Rahman membuang muka, enggan sekali ia menatap istrinya itu. Suasana ruangan jadi tampak begitu panas akibat pertengkaran keduanya. Untung saja, Yusuf siang ini masih berada di sekolah.

"Apa kau tahu, mas? Anak sulungmu itu ingin menjadi seorang pengacara bukan pembisnis sepertimu! Kenapa kau masih memaksanya?!" pekik Karolin geram.

"Because I'm love her... bukalah wawasanmu! Apa kau mau melihat anak kita hancur di masa depannya?!" tanya Rahman.

"Tapi, mas... ini adalah hari keempat Almira dirawat di Rumah Sakit.

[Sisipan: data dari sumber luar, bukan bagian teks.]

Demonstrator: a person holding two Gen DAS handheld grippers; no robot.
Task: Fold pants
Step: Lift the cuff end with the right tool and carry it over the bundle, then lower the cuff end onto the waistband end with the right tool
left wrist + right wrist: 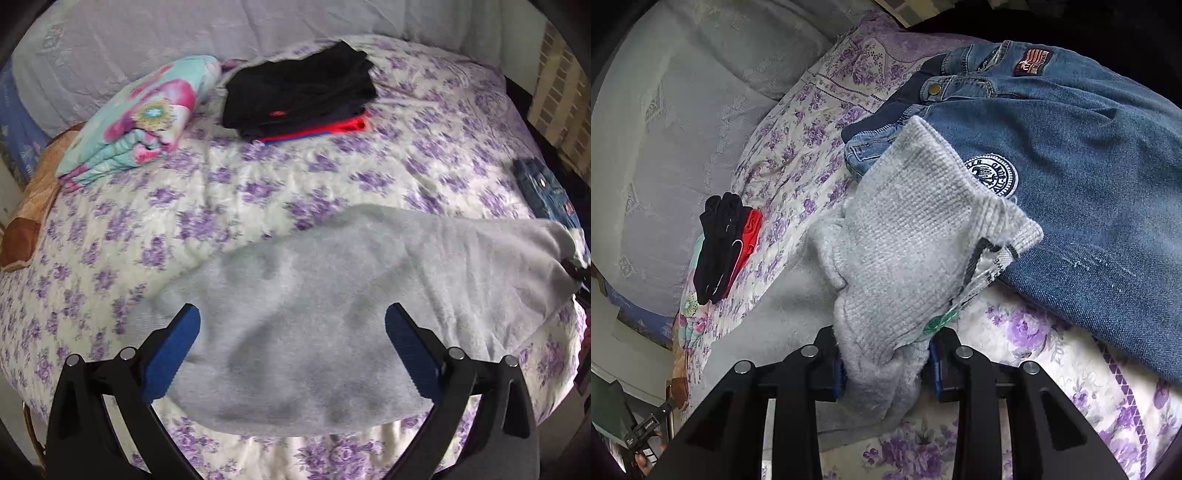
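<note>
The grey pants (332, 314) are spread across the bed (258, 192). One end is pinched in the right claw (886, 365); the left claw (291, 332) is spread, empty. Slippage is judged likely, the bunched waistband being thick.

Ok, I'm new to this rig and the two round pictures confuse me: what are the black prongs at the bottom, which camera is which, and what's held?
The prongs are handheld two-finger grippers; a person carries one in each hand, with a fisheye camera on each looking along its fingers.

In the left wrist view, the left gripper stands open over the grey pants, gripping nothing.

In the right wrist view, the right gripper is clamped on a bunched part of the same grey pants, near a ribbed end.

All this lies on a bed with a purple-flowered cover. Also on it: a stack of folded dark clothes, a folded floral blanket, and blue jeans under the grey pants' end.
</note>
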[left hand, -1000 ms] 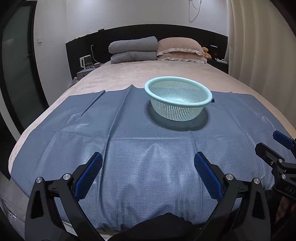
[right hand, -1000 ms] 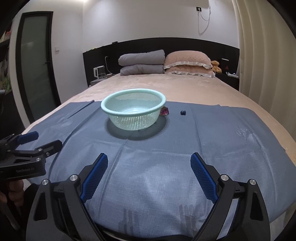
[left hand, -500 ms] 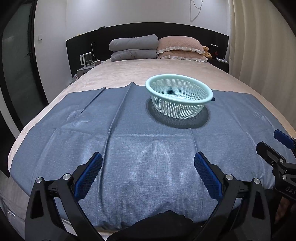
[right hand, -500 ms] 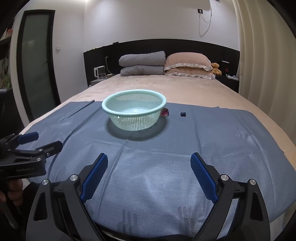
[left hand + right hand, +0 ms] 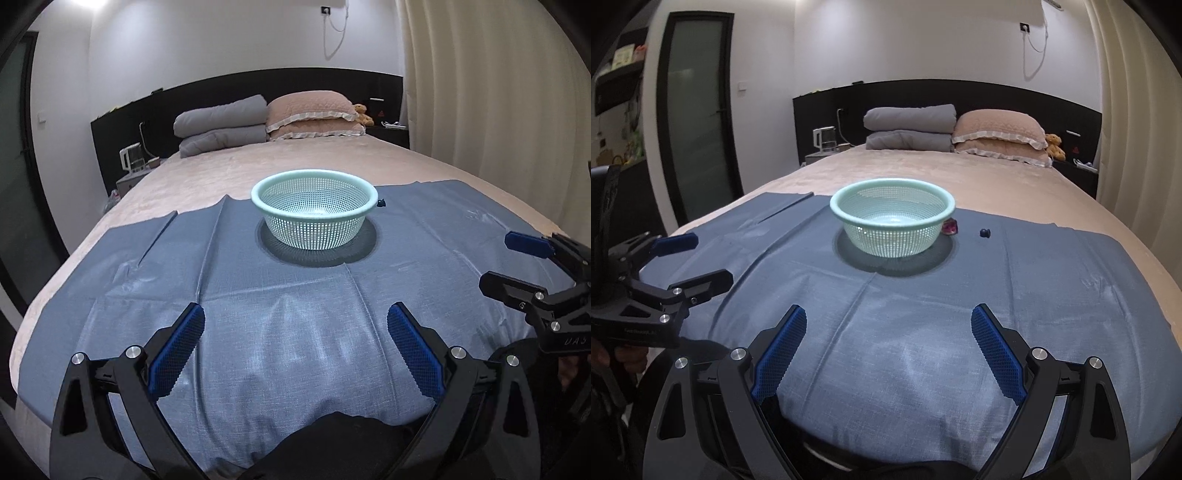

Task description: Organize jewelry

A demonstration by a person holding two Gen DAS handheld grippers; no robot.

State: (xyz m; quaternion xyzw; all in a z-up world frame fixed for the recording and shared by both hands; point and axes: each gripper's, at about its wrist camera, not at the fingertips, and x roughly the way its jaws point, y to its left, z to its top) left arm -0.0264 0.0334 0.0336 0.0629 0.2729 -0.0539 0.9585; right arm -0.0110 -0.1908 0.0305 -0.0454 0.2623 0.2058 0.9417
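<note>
One pale green perforated plastic basket (image 5: 892, 227), upright on the blue-grey cloth (image 5: 923, 314) spread over the foot half of the beige-covered bed (image 5: 923, 173), sitting near the cloth's far edge, about mid-width. Nothing made out inside it in either view.

Two small jewelry pieces on the cloth, near its far edge, right of the basket: one pink-red faceted piece (image 5: 950, 227) just beside the basket wall, touching or nearly so, cannot tell which; one small dark blue bead-like piece (image 5: 984, 232) a bit further right, apart from both.

Two tools, both spread wide, blue pads apart, gripping nothing. Left tool (image 5: 295, 347) above the cloth near the foot edge, basket straight ahead. Right tool (image 5: 888, 343) likewise near the foot edge, pointed at the basket.

View differences:
- Right wrist: both jewelry pieces visible; left tool (image 5: 676, 258) at left edge, spread.
- Left wrist: basket (image 5: 314, 216) hides the pink-red piece; only the dark blue piece (image 5: 381, 202) peeks past the basket's right rim. Right tool (image 5: 517, 262) at right edge, spread.

At the headboard end: two folded grey quilts (image 5: 910, 131), stacked; two pink frilled pillows (image 5: 999, 138), stacked; one small brown teddy bear (image 5: 1054, 146) beside them.
</note>
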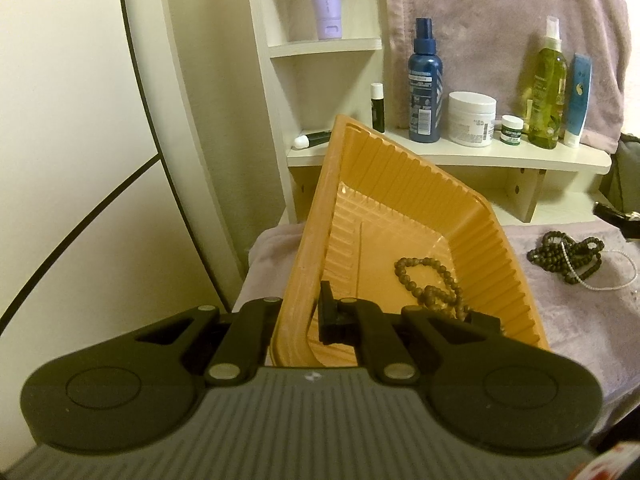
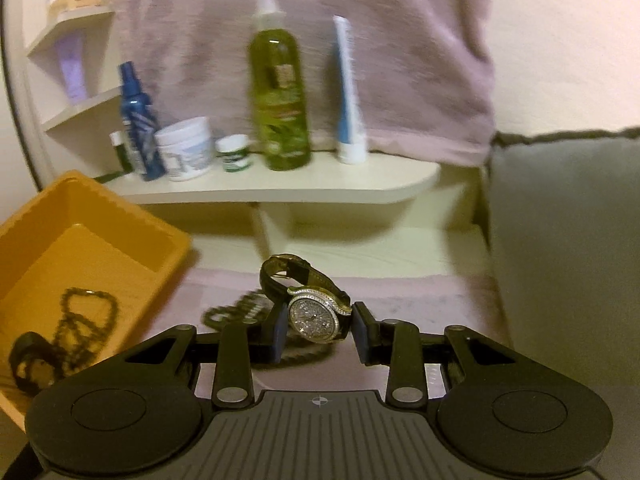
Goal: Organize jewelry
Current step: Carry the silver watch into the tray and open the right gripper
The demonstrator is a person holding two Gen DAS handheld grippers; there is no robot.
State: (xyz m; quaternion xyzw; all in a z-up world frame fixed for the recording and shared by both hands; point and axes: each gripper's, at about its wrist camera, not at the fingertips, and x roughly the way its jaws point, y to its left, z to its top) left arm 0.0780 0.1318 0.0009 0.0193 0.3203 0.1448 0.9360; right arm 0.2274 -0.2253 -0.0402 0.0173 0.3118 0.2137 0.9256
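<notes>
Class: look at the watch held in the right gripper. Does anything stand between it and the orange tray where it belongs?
Nothing visible does. The watch sits in the right gripper, and the orange tray lies open to its left, holding only a bead string.

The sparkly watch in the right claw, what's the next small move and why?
Probably carry the crystal-faced watch with the dark strap, pinched in the right claw, leftward over the orange ribbed plastic tray. The left claw grips the tray's wall, tilting it, and a brown bead strand already lies inside.
</notes>
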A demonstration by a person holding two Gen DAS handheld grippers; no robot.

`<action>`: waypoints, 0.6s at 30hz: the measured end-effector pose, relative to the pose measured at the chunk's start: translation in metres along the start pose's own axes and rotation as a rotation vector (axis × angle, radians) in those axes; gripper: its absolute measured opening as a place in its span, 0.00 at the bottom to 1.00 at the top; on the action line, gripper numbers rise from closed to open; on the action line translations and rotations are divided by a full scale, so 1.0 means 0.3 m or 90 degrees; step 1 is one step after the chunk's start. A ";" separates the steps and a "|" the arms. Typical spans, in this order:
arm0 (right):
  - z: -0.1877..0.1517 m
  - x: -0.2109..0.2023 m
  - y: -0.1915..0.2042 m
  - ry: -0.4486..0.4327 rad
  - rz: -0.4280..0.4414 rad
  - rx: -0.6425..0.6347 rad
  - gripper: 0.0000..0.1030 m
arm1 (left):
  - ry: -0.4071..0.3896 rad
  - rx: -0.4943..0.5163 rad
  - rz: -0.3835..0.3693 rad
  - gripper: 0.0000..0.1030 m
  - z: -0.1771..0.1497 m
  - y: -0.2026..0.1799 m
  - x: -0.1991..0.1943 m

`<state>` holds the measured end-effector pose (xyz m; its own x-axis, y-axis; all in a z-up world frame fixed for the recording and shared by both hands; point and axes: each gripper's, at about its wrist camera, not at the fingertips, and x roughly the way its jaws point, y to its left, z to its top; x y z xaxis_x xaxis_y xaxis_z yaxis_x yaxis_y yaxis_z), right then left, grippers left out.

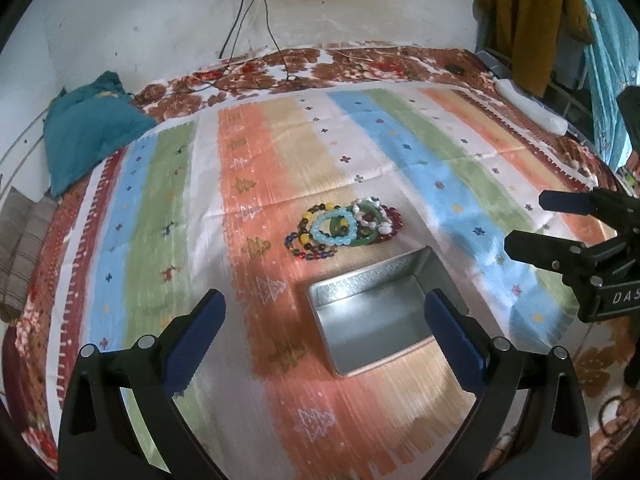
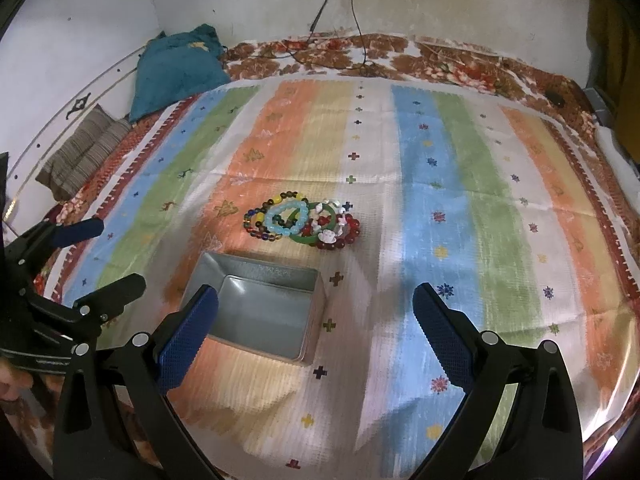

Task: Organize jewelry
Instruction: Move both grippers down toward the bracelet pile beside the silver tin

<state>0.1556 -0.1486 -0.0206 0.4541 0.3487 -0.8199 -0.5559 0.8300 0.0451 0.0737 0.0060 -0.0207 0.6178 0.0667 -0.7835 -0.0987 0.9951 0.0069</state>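
A pile of bead bracelets (image 1: 345, 227) lies on the striped cloth (image 1: 420, 152), with a light blue one, a green bangle, a red one and a multicoloured one; it also shows in the right wrist view (image 2: 305, 224). An open, empty metal tin (image 1: 374, 310) sits just in front of the pile, also seen in the right wrist view (image 2: 260, 312). My left gripper (image 1: 324, 320) is open and empty, hovering near the tin. My right gripper (image 2: 316, 320) is open and empty, to the right of the tin; it also shows in the left wrist view (image 1: 524, 224).
A teal cushion (image 1: 88, 132) and a striped brown cushion (image 2: 84, 152) lie at the far left by the wall. Cables (image 1: 256, 52) hang from a wall socket onto the bed. Clothes (image 1: 528, 20) hang at the far right.
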 end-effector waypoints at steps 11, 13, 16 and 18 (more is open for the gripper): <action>0.053 0.086 -0.027 0.032 -0.009 0.006 0.96 | 0.045 -0.003 0.000 0.94 0.049 0.017 0.090; 0.062 0.104 -0.034 0.038 -0.009 0.009 0.96 | 0.052 0.002 -0.004 0.94 0.057 0.011 0.105; 0.080 0.135 -0.045 0.049 -0.011 0.014 0.96 | 0.066 0.007 -0.005 0.94 0.066 0.009 0.133; 0.093 0.158 -0.055 0.055 -0.012 0.020 0.96 | 0.074 0.004 -0.002 0.94 0.072 0.014 0.149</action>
<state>0.2058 -0.1336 -0.0442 0.4021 0.2945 -0.8670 -0.5247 0.8501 0.0454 0.1177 0.0148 -0.0425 0.5233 0.0546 -0.8504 -0.0912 0.9958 0.0078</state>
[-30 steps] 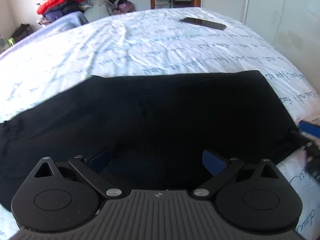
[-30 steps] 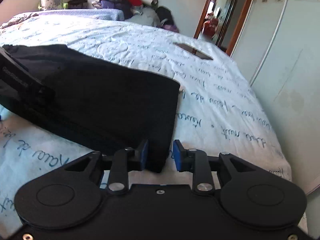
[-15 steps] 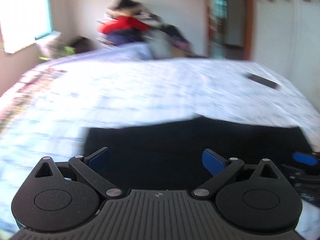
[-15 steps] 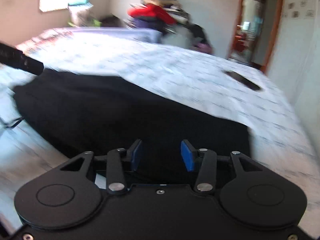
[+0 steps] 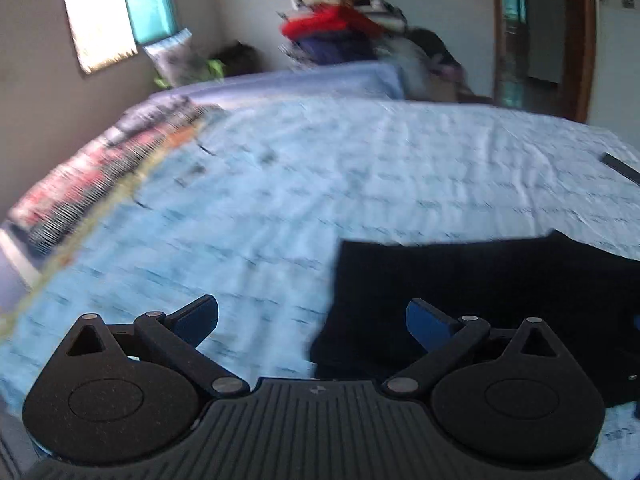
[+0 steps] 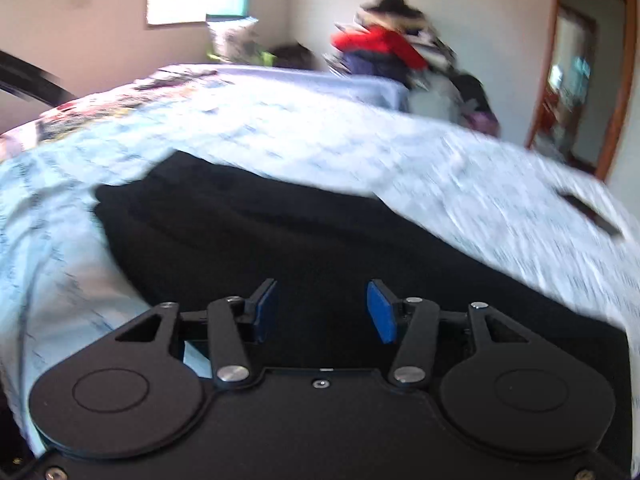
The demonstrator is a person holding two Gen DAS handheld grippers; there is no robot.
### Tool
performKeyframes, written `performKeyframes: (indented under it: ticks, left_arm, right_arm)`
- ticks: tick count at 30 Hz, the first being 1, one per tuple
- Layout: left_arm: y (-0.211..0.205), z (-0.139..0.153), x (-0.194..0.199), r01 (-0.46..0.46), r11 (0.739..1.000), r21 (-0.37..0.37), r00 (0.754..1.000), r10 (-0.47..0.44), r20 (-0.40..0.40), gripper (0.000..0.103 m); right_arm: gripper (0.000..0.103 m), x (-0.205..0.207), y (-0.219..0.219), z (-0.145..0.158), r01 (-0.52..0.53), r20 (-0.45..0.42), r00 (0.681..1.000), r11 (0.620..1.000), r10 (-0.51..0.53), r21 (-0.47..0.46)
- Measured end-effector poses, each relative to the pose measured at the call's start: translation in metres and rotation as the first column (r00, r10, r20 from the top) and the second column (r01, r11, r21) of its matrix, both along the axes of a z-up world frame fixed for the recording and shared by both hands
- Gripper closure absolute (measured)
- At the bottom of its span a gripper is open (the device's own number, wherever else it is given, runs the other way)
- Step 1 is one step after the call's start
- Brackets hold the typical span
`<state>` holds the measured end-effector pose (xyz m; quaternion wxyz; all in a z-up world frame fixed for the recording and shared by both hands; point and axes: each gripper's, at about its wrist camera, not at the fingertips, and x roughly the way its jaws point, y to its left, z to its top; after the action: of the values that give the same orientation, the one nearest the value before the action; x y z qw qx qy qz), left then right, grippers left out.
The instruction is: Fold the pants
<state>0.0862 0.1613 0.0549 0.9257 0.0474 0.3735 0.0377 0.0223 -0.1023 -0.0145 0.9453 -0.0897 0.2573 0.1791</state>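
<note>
The black pants [image 6: 304,240] lie flat and folded on the light blue bedspread [image 6: 304,136]. In the left wrist view the pants [image 5: 500,280] fill the lower right, their left edge between my fingers. My left gripper [image 5: 312,320] is open and empty, above the pants' left end and the bare bedspread [image 5: 280,200]. My right gripper [image 6: 323,311] is open and empty, just above the middle of the pants. Both views are blurred by motion.
A dark phone [image 6: 588,212] lies on the bed at the far right; it also shows in the left wrist view [image 5: 620,168]. A heap of clothes [image 5: 340,28] stands behind the bed. A patterned blanket [image 5: 100,176] lies along the bed's left side. A door [image 6: 580,72] is at the right.
My right gripper has let go of the pants' edge and opened. Both grippers have swung to the left along the pants; the left one now looks past their left end.
</note>
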Motion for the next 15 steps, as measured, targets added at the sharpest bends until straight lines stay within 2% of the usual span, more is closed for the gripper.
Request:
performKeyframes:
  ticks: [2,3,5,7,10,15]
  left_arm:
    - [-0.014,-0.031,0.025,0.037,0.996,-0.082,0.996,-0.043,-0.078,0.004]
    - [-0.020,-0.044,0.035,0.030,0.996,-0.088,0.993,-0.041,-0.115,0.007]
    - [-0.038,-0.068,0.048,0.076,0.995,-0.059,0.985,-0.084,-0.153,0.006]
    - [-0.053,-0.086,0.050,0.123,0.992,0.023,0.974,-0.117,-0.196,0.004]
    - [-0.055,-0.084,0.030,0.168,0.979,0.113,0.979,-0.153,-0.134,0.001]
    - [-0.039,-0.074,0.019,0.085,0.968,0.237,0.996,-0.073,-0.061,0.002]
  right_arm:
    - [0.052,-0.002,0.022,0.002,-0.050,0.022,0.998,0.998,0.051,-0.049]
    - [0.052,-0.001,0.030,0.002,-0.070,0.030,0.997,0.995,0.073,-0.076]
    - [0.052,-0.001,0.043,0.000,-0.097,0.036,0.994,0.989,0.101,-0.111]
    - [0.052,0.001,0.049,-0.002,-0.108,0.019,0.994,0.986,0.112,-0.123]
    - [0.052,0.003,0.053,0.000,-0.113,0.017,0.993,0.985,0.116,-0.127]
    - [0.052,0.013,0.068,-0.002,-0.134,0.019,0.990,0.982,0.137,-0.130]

Tapi, tak pernah satu kali pun kau meluangkan waktu untuk merawatnya. Dia butuh ayahnya..." Karolin menyentuh pergelangan tangan suaminya. Dari dulu, sikap suaminya tidak pernah berubah, selalu memaksa apa yang ia mau.

Rahman melepas tangan Karolin kasar, ia meninggalkan kamar inap Almira dan menutup pintu keras. Karolin terduduk di kursi yang berada di sebelah Almira, air matanya tak dapat terbendung lagi. Perlakuan suaminya sangatlah murahan.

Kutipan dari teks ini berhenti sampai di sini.